» What you have to do: Each and every line below goes into your answer unchanged, but leave out the images.

== Data provided

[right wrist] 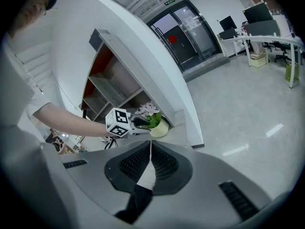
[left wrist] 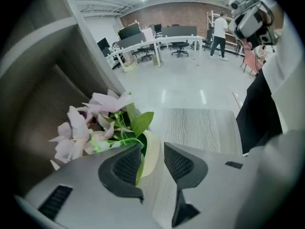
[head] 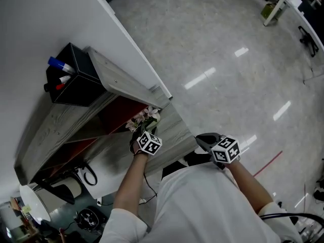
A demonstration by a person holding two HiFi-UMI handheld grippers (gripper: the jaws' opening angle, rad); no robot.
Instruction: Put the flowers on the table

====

» Solution:
[right wrist] 
[left wrist] 
[head] 
A demonstration by a person holding two HiFi-UMI handheld grippers (gripper: the jaws' opening angle, rad); no robot.
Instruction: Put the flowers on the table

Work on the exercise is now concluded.